After scrutinising the decision of the House of Lords in BBC v Sugar [2009] 1 WLR 430, the UT decided that there was nothing in the case that disturbed its conclusions on the point (paras.43-54).

The Commissioner therefore has jurisdiction to decide the issue, the FTT to hear appeals against his decisions and the UT to hear appeals against the decisions of the FTT.

The public authority issue

Two of the limbs of the definition of ‘public authority’ under the EIR were in issue. A finding that the companies fell within either would suffice to make them public authorities. (A little care is needed with the numbers of the provisions in question: Article 2(2)(b) of the Environmental Information Directive is transposed as Reg. 2(2)(c) of the EIR, and Article 2(2)(c) of the Directive as Reg. 2(2)(d) of the EIR.)

 

Persons performing public administrative functions – the ‘special powers’ test

The CJEU expanded on Art. 2(2)(b) of the Directive by explaining that persons ‘performing public administrative functions’ are

52 […] entities, be they legal persons governed by public law or by private law, which are entrusted, under the legal regime which is applicable to them, with the performance of services of public interest, inter alia in the environmental field, and which are, for this purpose, vested with special powers beyond those which result from the normal rules applicable in relations between persons governed by private law.

Only the parts underlined were in dispute in the case of the water companies, which clearly meet the rest of the test.

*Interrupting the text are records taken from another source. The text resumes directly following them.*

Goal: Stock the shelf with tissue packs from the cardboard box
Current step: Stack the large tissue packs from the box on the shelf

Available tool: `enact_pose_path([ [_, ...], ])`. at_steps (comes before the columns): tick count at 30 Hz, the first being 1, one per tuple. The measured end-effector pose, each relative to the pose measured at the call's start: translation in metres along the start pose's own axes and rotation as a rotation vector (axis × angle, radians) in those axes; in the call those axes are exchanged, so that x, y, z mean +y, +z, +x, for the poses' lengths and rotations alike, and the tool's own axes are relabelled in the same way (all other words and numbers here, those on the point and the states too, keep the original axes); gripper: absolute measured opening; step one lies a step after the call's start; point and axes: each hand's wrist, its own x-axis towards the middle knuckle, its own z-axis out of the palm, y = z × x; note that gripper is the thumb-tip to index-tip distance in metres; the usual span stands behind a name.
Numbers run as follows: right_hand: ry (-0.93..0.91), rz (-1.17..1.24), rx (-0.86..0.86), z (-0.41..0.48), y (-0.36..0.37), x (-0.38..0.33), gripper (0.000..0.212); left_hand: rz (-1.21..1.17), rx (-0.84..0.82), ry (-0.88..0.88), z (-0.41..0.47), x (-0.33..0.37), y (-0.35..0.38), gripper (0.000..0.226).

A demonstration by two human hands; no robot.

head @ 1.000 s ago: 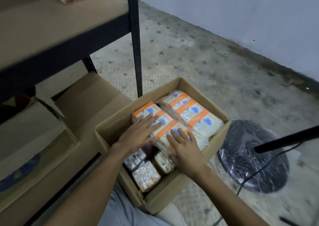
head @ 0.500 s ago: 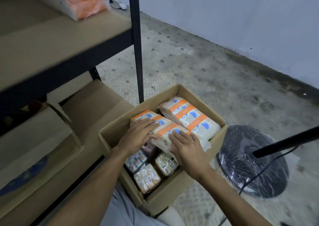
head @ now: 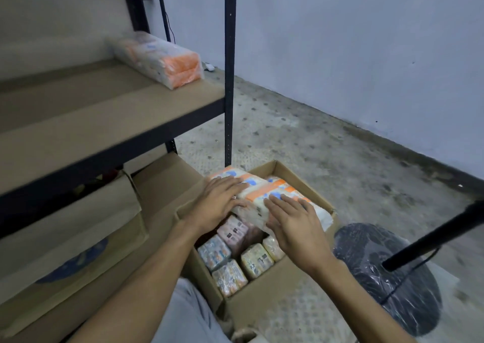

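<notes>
Both hands hold one long tissue pack (head: 252, 198) at its near end, over the far left part of the open cardboard box (head: 282, 300). The left hand (head: 220, 204) lies across the top with spread fingers and its thumb tucked against the end face. The right hand (head: 296, 227) covers the pack's near right corner in the same way, thumb under the end. A second long pack (head: 318, 213) lies just beside it along the box's right wall. In the near half of the box, small wrapped packs (head: 230, 280) stand packed together below the hands.

The shelf (head: 104, 123) is up to the left, and one orange-ended pack (head: 162, 60) lies near its far right corner. A black upright post (head: 230, 68) stands at that shelf's right edge, between the box and the board. Flattened cardboard (head: 78, 225) fills the space under the shelf. On the floor to the right of the box sits a plastic-wrapped round base (head: 387, 277) with a black pole (head: 440, 232) slanting over it.
</notes>
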Motion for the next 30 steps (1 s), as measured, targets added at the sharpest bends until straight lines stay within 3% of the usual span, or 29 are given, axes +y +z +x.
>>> enact_pose_path([
  [7,-0.022,0.017,0.136,0.017,-0.067,-0.026,0.037,0.099,0.127,0.057,0.0,0.023,-0.071,0.05],
  [13,-0.049,0.034,0.268,0.041,-0.109,-0.048,0.038,0.124,0.243,0.117,-0.002,0.041,-0.144,0.059],
  [20,-0.128,0.081,0.34,0.088,-0.13,-0.082,0.038,0.204,0.364,0.122,-0.013,0.022,-0.207,0.046],
  [30,-0.191,0.104,0.224,0.163,-0.097,-0.141,0.037,0.295,0.348,-0.063,-0.036,-0.054,-0.248,0.053],
])
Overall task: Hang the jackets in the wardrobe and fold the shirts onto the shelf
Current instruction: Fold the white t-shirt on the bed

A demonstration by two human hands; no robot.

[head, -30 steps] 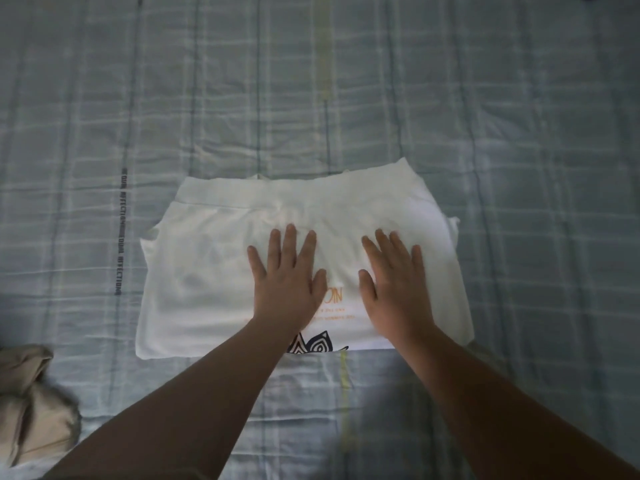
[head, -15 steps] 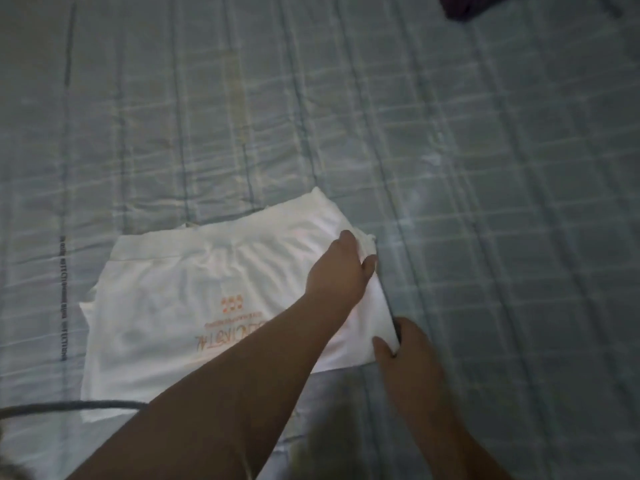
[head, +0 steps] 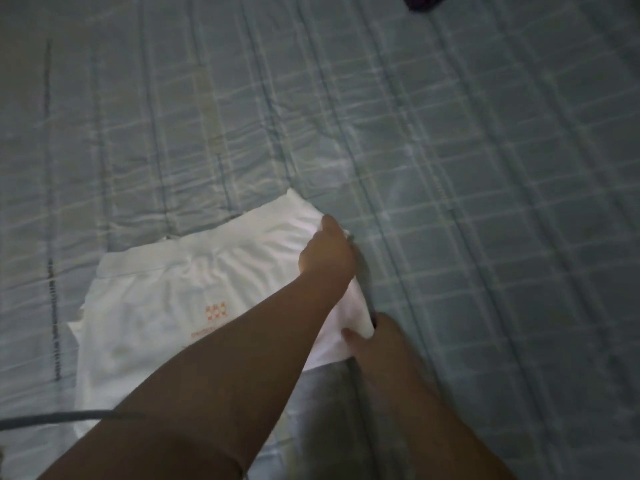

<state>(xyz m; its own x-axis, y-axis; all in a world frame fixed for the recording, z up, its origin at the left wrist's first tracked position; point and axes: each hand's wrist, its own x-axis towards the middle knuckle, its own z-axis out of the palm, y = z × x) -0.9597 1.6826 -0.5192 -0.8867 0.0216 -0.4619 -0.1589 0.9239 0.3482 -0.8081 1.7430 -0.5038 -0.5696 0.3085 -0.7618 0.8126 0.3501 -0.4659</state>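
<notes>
Light dim and bluish throughout. Brightest patch: the shirt (head: pixel 242 247) just beside the fingers (head: pixel 329 226) of the left hand (head: pixel 327 261). Soft shadow on the bed (head: pixel 485 202) just below the fingers. Picture soft and grainy, darker well away from them.

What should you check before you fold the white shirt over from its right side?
1. Left hand grips the white shirt's far right edge: ok.
2. Right hand pinches its near right corner: ok.
3. Shirt lies flat on the bedspread: ok, slight wrinkles.
4. Grey cord clear of the shirt's near left part: cannot tell.
5. Shelf ready: cannot tell, out of view.
</notes>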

The UT declined to draw any conclusion from the fact that the CJEU had not seen fit to apply the principles to the facts of this case (paras. 99-100). It also rejected a suggestion that it should ask itself whether the companies’ powers were in the nature of State powers (as the Advocate General had suggested). That was because the definition of ‘State powers’ was unclear and ever-changing, and also because the CJEU had not adopted that test. In the end, however, the UT did adopt the State powers test ‘as a check’ – leaving the status of the test somewhat unclear (paras.113-117).

The main analysis focussed on the following powers of water companies:

Compulsory Purchase (under s.155 of the Water Industry Act 1991, “WIA”): this looks like a quintessential government power unavailable to ordinary citizens, but in fact the water companies enjoy the power at one remove: before exercising it they require authorisation by the Secretary of State, which they can apply for via a process set out in Schedule 11 to the WIA. Nonetheless, the provisions conferred a real, practical advantage on the water companies. Firstly, the application process afforded them privileged access to those advising the Secretary of State on whether to authorise a compulsory purchase. Secondly, it conferred significant commercial leverage on the companies in any negotiation to purchase land, even if they rarely resorted to it in practice (para 107).

Power to make byelaws (s.157 WIA): such byelaws  require confirmation from the Secretary of State, but as with compulsory purchase, the power still confers an advantage on the companies. The section confers power beyond that of any private landowner, since byelaws under s.157 can be backed by criminal sanctions, unlike a landowner’s licence. ‘Special powers’ extends to ‘special powers of enforcement’ (para. 110).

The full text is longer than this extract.